The obvious objection to the death penalty is that it can’t be undone. If a prisoner, jailed for life, is subsequently proved to be innocent through, for instance, DNA testing, he or she can be released. There’s no such reprieve for the dead.
In the US, the most notorious example of a reprieve occurred 13 years after five Black and Latino teenagers, the Central Park Five, were sentenced to jail terms in 1989 on the strength of their confessions to a brutal assault and rape. Within weeks of their interrogations, made without the presence of their attorneys, they all claimed to have been intimidated, lied to, and coerced by police into making false confessions. The trial and subsequent sentencing was muddied by full-page advertisements in four New York papers calling for the return of the death penalty, paid for by a real estate developer. Thirteen years later a convicted serial rapist and murderer, then serving a life sentence in New York State, confessed to the crime, which DNA tests corroborated. The verdicts were vacated in 2002, and 12 years later, the city settled with the five for $41 million.
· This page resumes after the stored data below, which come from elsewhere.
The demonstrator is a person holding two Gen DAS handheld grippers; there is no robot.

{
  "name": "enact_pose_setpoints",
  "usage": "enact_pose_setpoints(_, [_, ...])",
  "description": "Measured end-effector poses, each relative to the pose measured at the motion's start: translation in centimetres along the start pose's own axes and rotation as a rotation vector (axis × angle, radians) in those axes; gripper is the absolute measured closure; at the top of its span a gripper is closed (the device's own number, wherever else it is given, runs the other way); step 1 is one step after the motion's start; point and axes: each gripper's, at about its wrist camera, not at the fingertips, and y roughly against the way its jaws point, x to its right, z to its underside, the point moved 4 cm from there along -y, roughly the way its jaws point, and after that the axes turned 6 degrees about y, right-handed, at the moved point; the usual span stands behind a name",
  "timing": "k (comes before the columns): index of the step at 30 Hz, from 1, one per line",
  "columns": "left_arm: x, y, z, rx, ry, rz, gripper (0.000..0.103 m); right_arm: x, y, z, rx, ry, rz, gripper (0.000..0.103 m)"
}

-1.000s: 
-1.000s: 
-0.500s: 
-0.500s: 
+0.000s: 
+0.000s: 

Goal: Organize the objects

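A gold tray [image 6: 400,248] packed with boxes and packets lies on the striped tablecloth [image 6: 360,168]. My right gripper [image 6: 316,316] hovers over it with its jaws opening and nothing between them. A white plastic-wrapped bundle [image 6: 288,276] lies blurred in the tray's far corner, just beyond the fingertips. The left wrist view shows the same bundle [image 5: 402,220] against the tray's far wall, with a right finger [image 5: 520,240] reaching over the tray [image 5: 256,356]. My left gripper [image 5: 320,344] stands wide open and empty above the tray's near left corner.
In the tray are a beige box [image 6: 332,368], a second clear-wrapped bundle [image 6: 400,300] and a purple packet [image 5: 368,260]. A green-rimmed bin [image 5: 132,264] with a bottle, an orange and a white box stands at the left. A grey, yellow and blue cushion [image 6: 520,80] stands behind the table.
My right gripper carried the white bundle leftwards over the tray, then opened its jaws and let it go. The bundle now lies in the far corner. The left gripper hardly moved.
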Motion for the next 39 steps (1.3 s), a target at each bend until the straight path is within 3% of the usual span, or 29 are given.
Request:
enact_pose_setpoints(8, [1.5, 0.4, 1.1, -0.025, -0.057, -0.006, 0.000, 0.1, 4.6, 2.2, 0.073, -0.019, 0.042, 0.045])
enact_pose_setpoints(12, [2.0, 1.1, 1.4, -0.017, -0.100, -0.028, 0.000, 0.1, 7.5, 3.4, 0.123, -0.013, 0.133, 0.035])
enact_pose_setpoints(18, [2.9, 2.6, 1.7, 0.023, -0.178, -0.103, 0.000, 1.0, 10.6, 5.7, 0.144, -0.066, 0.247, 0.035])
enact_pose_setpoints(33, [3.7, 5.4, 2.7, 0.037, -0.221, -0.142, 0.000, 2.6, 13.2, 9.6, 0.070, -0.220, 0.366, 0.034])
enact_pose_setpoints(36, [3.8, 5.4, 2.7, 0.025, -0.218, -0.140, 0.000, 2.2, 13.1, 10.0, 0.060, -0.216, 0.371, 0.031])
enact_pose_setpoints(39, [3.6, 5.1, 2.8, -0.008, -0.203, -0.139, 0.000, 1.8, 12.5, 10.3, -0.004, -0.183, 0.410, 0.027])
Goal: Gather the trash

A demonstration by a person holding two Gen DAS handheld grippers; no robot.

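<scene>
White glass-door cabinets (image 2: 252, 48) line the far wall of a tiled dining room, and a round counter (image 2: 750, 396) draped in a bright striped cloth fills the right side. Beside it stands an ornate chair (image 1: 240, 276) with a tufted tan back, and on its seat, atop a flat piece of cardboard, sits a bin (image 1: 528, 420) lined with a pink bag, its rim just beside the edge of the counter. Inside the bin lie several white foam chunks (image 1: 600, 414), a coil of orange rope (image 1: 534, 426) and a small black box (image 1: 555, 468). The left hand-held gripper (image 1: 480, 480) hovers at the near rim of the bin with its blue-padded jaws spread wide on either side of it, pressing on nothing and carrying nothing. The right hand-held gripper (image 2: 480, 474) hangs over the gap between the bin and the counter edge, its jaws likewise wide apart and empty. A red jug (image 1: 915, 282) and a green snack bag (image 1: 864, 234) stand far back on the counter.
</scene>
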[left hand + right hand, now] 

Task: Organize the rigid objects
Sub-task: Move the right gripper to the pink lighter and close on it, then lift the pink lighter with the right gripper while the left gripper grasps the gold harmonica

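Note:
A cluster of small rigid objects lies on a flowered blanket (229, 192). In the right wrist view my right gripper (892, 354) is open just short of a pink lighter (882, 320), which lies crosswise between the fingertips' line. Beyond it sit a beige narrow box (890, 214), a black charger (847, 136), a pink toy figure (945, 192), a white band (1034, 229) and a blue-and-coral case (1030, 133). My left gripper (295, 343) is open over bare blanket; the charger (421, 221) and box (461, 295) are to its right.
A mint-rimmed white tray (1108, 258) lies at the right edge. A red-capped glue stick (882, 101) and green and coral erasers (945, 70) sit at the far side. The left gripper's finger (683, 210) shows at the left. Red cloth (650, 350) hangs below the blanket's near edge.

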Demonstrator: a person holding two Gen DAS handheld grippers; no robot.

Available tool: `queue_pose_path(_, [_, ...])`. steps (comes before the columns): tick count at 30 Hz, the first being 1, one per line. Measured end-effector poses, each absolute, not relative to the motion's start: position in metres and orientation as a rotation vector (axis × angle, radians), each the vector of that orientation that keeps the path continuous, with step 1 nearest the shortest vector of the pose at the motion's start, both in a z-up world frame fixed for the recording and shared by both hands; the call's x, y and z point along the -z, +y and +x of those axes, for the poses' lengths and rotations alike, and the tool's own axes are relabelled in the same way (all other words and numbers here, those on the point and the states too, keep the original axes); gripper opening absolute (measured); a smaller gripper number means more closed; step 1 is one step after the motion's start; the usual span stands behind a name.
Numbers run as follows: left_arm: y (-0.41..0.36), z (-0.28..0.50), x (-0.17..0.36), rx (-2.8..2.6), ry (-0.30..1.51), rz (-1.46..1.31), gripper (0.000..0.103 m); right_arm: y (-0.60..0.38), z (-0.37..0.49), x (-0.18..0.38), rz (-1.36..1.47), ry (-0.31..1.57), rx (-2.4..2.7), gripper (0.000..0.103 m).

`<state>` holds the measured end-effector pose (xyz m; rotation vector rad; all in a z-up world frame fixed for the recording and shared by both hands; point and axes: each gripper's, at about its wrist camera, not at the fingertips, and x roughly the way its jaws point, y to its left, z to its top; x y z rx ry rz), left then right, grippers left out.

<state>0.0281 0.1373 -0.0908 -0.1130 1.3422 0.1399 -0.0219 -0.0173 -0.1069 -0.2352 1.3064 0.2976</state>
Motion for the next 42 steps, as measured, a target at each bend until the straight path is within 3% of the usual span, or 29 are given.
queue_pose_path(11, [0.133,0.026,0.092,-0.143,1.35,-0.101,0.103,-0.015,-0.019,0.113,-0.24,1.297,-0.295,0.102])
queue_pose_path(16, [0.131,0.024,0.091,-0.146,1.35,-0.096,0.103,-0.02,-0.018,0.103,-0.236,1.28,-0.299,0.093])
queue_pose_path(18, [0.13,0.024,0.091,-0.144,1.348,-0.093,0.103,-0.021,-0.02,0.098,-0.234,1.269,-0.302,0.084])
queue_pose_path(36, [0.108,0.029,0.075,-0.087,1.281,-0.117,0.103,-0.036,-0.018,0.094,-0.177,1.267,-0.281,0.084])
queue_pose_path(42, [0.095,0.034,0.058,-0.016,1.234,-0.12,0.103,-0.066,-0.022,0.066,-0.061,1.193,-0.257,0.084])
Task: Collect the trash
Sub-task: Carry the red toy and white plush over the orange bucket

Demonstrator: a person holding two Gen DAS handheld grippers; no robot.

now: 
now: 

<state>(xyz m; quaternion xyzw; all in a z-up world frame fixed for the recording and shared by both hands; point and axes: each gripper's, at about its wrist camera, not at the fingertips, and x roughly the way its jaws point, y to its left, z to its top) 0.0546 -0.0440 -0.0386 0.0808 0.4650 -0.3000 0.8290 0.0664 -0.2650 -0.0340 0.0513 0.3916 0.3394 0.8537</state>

The developer, of course, was Donald Trump. Fortunately for everyone concerned, they weren’t executed (and New York formally abolished capital punishment in 2007), although he was unrepentant when asked recently by a reporter if he had any regrets about his role in the affair: “You have people on both sides of that, they admitted their guilt.” (When John McCain retracted his endorsement of Trump in 2016, he said that the candidate’s responses were “outrageous statements about the innocent men in the Central Park Five case.”)
I bring this up now because, as reported by The Washington Post, Trump’s Department of Justice executed more people (eight) in the five months starting in July 2020 than the DOJ did in the previous 50 years (three). Five more are scheduled to die before the new administration begins on January 20, including Dustin Higgs, a Black who didn’t actually fire the shots that killed three women in 1996. The last time a Federal execution took place during the transition of administrations was 100 years ago.
Exoneration of the Central Park Five is hardly unprecedented. According to the House Judiciary Subcommittee on Civil & Constitutional Rights (with updates by the Death Penalty Information Center), 172 people have been released from death row with evidence of their innocence since 1973. (Any older Brits reading this might remember the case that led to ending capital punishment in the UK, when Timothy Evans was executed for a murder later shown to have been committed by his landlord.)
The usual justification for retaining capital punishment is that it deters homicides. The facts say otherwise, and, in a survey, 88% of criminologists rejected the notion that the death penalty acts as a deterrent to murder. The South, for instance, with a murder rate of 6.0 per 100,000, accounts for 80% of all executions in this country; the Northeast, with half the South’s murder rate, had fewer than 0.5% of all executions.
You can read here why the death penalty is counter-productive, inhumane, costly, biased against Blacks, and opposed by most of us—61% according to a 2010 poll. If any of this moves you to action, please consider joining the seven million of us who belong to Amnesty International.
Trisha Meili, the jogger who was raped and nearly killed, somehow recovered (doctors at first thought she wouldn’t awake from the coma she was in), resumed jogging and went back to work as an investment banker. In 2003 she published a book, I Am the Central Park Jogger, and now works with victims of sexual assault through a program at the Mount Sinai Hospital. She still has bouts of memory loss.
Three of the defendants supported reform of New York State’s criminal justice practices by advocating methods to prevent false confessions and eyewitness misidentifications. According to Wikipedia, “Among their goals was required videotaping of interrogations by law enforcement; such a law was passed by the New York State legislature and went into effect on April 1, 2018.”
Another defendant, who now works as a speaker and justice reform activist, “donated $190,000 of his 2014 settlement to the chapter of the Innocence Project at the University of Colorado Law School, to aid other wrongfully convicted people to gain exoneration.”